Compared with pure forest, mixed forest alters microbial diversity and increases the complexity of interdomain networks in arid areas

Abstract

ABSTRACT Soil microbial communities are key to material cycling and energy exchange in forest soils. As the Tianshan Mountains in Xinjiang are rich in tree species, it is important to understand the impact of tree species composition on soil microbial community structure and co-occurrence networks in arid mountain habitats. In this study, soil microbial community structure of five typical vegetation types in the Tianshan Mountains of Xinjiang, China, was investigated using bacterial 16S rRNA and fungal ITS sequences. The results showed that the relationship between the fungal community and tree species was strong, while the bacterial community was mainly affected by soil carbon. The dominant bacterial composition was Ascomycota, which had the highest relative abundance in herbaceous soils (27%–41%); the dominant fungal phylum was Ascomycota (50.22%–63.95% of the total sequences), followed by Stramonium (8.99%–28.09%).

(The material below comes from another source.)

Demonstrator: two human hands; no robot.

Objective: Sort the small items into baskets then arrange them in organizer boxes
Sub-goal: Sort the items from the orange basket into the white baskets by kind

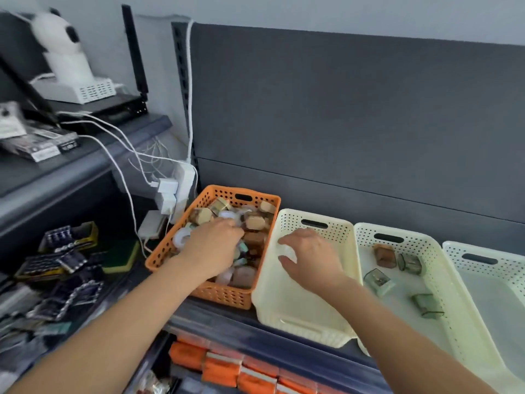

The fungal community structure of mixed coniferous and broadleaf forests was similar to that of conifers, while the bacterial community structure was similar to that of pure broadleaf forests. Mixed forests (mean connectivity: 812.50, clustering coefficient: 8.89) showed a more complex co-occurrence network and a significant increase in microbial structure related to soil carbon and nitrogen than pure forests (broad: mean connectivity: 710.69, clustering coefficient: 6.94; coniferous: mean connectivity: 730.79, clustering coefficient: 7.76). The results contribute to the understanding of the interactions between soil microorganisms and soil factors in different forest ecosystems and provide new insights into the interactions among forest microorganisms in arid zones. IMPORTANCE The results provide a comparative study of the response of soil microbial ecology to the afforestation of different tree species and deepen the understanding of the factors controlling soil microbial community structure.